1. A target detection method with multi-level local and global feature adaptive fusion, comprising the following steps:

Step 1: Prepare a training data set for target detection, including training images and corresponding object annotations; the annotations are the coordinates of the detection box where the object is located and the category of the object;

Step 2: Select the backbone network for target detection, build a candidate detection window extraction network, and build a multi-level local and global feature adaptive fusion network MLGNet based on the backbone network, and set the training loss function of the candidate window extraction network and MLGNet;

Among them, the method of constructing a multi-level local and global feature self-adaptive fusion network MLGNet based on the backbone network is as follows:

For a given input image, a deep feature map is generated through a backbone network; for each candidate detection window, six branches are used to extract multi-level local and global features respectively: three branches are used to generate three sensitive feature maps at different positions through three different convolutional layers, and based on the three sensitive feature maps at different positions, three different PSRoI layers are used to extract 3×3, 5×5, and 7×7 sensitive feature maps of the candidate window's region of interest, respectively. Then, the three sensitive feature maps of different sizes and positions are upsampled to the same 7×7 feature map through bilinear interpolation; a feature map is generated using the convolutional layers of the other three branches, and based on the feature map, three different RoI layers are used to extract 3×3, 5×5, and 7×7 global feature maps of the candidate window's region of interest, respectively.
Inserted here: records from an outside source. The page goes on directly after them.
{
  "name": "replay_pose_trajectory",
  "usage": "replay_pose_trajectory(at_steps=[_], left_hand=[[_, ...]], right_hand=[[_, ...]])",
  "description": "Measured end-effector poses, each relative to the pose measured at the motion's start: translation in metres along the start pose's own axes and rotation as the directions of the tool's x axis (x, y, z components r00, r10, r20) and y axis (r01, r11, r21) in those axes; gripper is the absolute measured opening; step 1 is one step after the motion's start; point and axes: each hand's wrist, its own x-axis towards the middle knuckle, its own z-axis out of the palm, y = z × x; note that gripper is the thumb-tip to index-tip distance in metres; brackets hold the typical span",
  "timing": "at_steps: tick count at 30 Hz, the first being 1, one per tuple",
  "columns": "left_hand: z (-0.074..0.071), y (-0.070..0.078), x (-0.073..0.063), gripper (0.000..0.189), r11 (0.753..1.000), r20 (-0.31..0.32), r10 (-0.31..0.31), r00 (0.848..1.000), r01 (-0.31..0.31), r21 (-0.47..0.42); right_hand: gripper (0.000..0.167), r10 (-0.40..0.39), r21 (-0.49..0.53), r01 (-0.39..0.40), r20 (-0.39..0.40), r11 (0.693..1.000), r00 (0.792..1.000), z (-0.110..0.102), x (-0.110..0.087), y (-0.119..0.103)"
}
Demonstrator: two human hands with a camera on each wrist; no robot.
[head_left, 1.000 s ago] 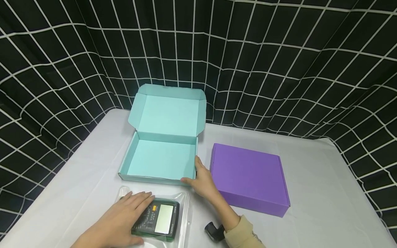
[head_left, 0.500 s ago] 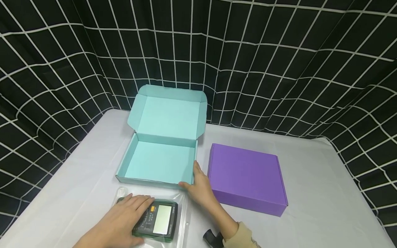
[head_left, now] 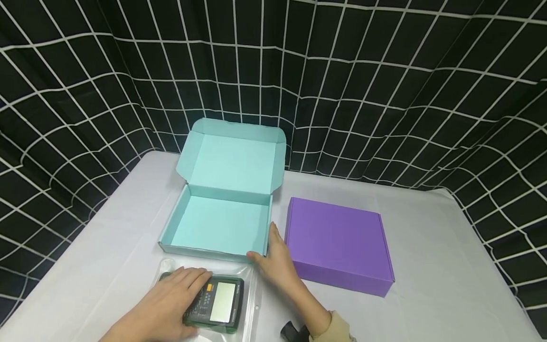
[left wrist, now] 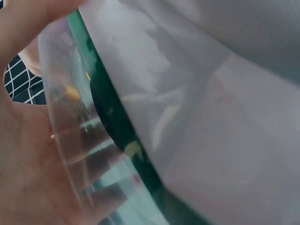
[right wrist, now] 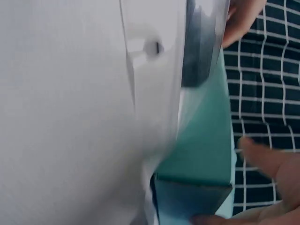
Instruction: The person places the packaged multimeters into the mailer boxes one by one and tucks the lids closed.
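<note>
A green-edged digital multimeter (head_left: 222,304) lies face up in a clear plastic bag (head_left: 252,311) near the front of the table. Over its left part, my left hand (head_left: 164,301) holds it through the bag, fingers reaching across the far edge and thumb at the near edge. Behind it stands a shallow teal box (head_left: 222,223) with its lid raised, nothing inside. My right hand (head_left: 278,261) touches the box's front right corner, fingers straight along the side wall and thumb by the front rim. In the right wrist view, that corner (right wrist: 192,201) shows close to the fingers.
To the right of the teal box, a closed purple box (head_left: 339,242) lies on the white tablecloth (head_left: 427,266). A black cylindrical thing (head_left: 292,332) sits beside the right wrist. Black curtains (head_left: 376,85) with a white grid surround the table's back and sides.
The teal box's front edge has shifted slightly nearer, and my right hand with it. My left hand stays on the multimeter. The whole head view has drifted a little.
</note>
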Motion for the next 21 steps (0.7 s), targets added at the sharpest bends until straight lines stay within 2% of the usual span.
replay_pose_trajectory(at_steps=[6,15,21], left_hand=[[0.001,0.005,0.005,0.088,0.998,0.011,0.008,1.0,-0.009,0.064],[0.001,0.009,0.013,0.091,0.99,0.005,0.034,0.999,-0.034,0.14],[-0.001,0.005,0.019,0.089,0.988,0.042,0.038,0.998,-0.044,0.147]], right_hand=[[0.095,0.016,0.105,-0.018,0.019,0.994,1.0,-0.004,0.01,0.001],[0.087,0.018,0.116,-0.017,-0.007,0.993,1.0,0.003,0.011,0.004],[0.101,0.032,0.123,-0.03,-0.014,0.992,0.999,0.007,0.012,0.005]])
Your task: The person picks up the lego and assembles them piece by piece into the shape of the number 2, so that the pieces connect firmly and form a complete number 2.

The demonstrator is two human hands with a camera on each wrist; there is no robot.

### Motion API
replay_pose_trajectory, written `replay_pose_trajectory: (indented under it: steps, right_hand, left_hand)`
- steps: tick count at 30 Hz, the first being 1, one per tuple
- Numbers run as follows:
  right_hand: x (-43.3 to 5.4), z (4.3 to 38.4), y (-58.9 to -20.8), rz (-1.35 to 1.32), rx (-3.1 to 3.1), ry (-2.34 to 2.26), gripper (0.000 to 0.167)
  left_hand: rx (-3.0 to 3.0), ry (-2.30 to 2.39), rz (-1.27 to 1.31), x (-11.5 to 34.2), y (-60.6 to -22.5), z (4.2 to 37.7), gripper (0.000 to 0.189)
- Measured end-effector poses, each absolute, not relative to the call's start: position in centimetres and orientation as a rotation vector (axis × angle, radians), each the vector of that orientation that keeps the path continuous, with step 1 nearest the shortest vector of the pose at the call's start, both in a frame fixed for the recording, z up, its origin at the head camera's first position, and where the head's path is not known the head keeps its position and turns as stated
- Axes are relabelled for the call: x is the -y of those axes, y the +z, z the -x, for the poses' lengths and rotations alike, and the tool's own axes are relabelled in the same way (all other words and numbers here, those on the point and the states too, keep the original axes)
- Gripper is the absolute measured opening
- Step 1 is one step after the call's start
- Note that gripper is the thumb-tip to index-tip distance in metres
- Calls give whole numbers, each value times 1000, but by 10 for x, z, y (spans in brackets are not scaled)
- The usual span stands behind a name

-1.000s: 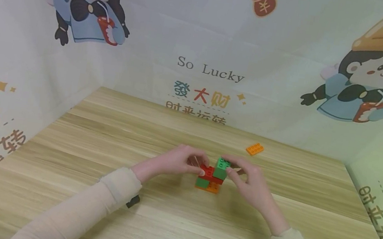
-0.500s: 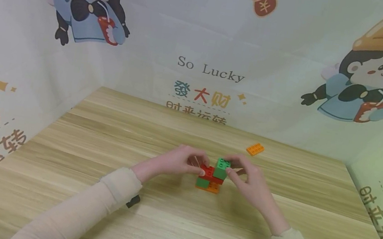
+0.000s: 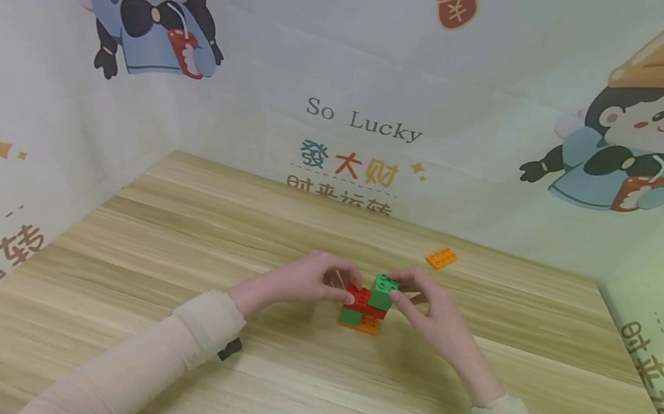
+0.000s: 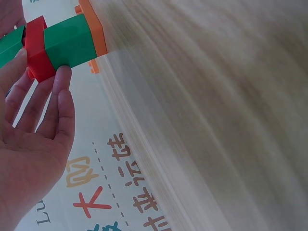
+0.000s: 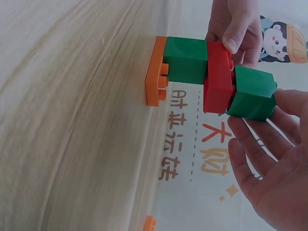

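Observation:
A small tower of toy building bricks stands on the table between the hands. At its base lies an orange plate [image 3: 370,326] with a green brick [image 5: 185,60] on its left half. Across that green brick sits a red brick [image 5: 218,86], overhanging to the right. My left hand [image 3: 321,278] pinches the red brick's left end between thumb and fingers. A second green brick [image 3: 383,295] is on the red brick's right end, slightly tilted in the right wrist view with a thin gap showing. Thumb and fingers of my right hand [image 3: 433,314] grip this upper green brick.
Farther back on the wooden table [image 3: 227,220] lies a loose orange plate [image 3: 441,258]. Printed cloth [image 3: 367,55] walls in the table at the back and both sides. Dark wrist-worn pieces hang under both sleeves.

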State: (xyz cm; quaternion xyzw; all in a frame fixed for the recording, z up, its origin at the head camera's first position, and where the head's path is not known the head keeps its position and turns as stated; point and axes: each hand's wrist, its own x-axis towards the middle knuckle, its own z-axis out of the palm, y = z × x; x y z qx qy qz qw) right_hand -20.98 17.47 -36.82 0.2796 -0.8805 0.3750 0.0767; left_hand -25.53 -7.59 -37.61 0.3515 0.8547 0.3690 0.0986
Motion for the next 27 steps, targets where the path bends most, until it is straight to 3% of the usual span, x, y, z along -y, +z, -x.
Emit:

Then, the three global feature maps of different sizes are upsampled to the same 7×7 feature map through bilinear interpolation;

Construct a feature adaptive fusion unit by concatenating the six 7×7 feature maps generated by the previous six branches in the direction of the feature channel to obtain the original concatenated feature map; for the original concatenated feature map, we perform the following operations: first, use a global average global pooling operation to generate a feature vector of the length of the feature channel; then use a fully connected layer to generate a feature vector of length 6; then pass a Sigmoid layer to normalize the feature vector of length 6; finally, use the six values of the normalized feature vector to multiply the features corresponding to the above six branches respectively and concatenate them in the direction of the feature channel to obtain the enhanced concatenated feature map; add the enhanced concatenated feature map and the original concatenated feature map to obtain the final output feature map;

Form a multi-level local and global feature adaptive fusion network MLGNet;

Step 3: Initialize the network parameters of each part of the detector and the hyperparameters required for the training process;

Step 4: Use the back-propagation algorithm to update the weights of the detector; after a set number of training times, the final detector is obtained.